## Provided data

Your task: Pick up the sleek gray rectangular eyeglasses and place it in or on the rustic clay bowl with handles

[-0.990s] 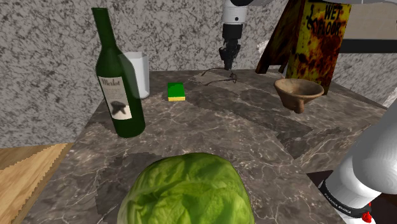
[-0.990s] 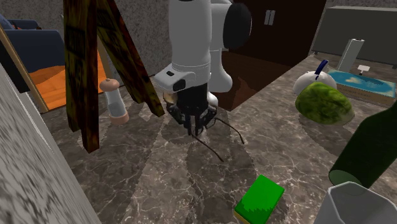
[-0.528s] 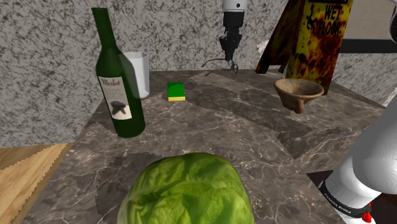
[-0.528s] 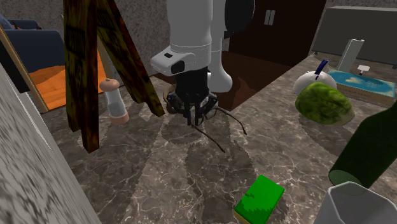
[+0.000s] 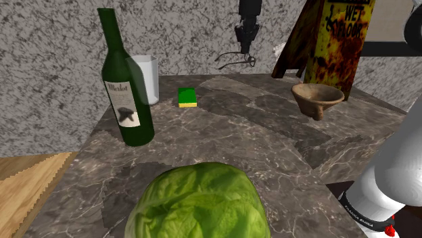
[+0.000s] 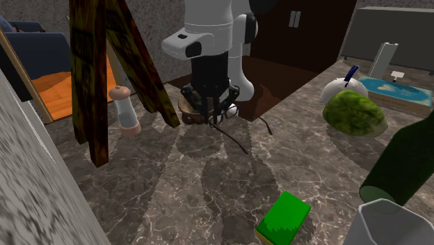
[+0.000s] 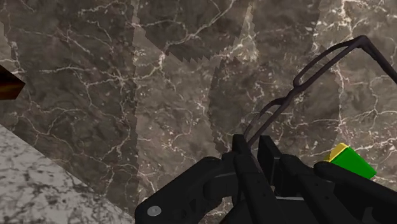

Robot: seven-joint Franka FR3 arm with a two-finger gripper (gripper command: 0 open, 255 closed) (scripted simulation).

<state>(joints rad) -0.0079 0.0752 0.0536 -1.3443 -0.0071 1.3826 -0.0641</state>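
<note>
Transport step: my fingers [image 7: 243,167], closed on the thin frame of the gray eyeglasses [image 7: 327,60], hold them in the air above the bench [image 5: 257,128]; the next move, I judge, calls for carrying them over the clay bowl [image 5: 318,94] and releasing.

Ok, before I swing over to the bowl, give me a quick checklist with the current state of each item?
1. Grip on the eyeglasses: the fingers clasp the frame. Ok.
2. Eyeglasses clear of the table: they hang above it under the gripper. Ok.
3. Bowl upright and empty. Ok.
4. Room to pass the wet floor sign standing close behind the bowl. Cannot tell.
5. Loose temple arm dangling low; whether it clears the bowl's rim. Cannot tell.
</note>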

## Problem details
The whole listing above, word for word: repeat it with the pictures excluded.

## The completed task
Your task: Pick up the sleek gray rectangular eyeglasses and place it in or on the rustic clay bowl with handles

[-0.990s] 
[-0.990s] 
[-0.528s] 
[-0.528s] 
[+0.000s] 
[+0.000s] 
[+0.000s] 

Robot: seven-joint Franka FR3 arm with a two-finger gripper (gripper command: 0 open, 255 closed) (scripted simulation).

<state>(joints rad) -0.0079 0.0752 0.0536 -1.3443 -0.0071 1.3826 -0.0641</state>
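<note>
Transport step: my fingers [image 7: 243,167], closed on the thin frame of the gray eyeglasses [image 7: 327,60], hold them in the air above the bench [image 5: 257,128]; the next move, I judge, calls for carrying them over the clay bowl [image 5: 318,94] and releasing.

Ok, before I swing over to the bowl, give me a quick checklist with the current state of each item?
1. Grip on the eyeglasses: the fingers clasp the frame. Ok.
2. Eyeglasses clear of the table: they hang above it under the gripper. Ok.
3. Bowl upright and empty. Ok.
4. Room to pass the wet floor sign standing close behind the bowl. Cannot tell.
5. Loose temple arm dangling low; whether it clears the bowl's rim. Cannot tell.
</note>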

This exercise requires no further answer.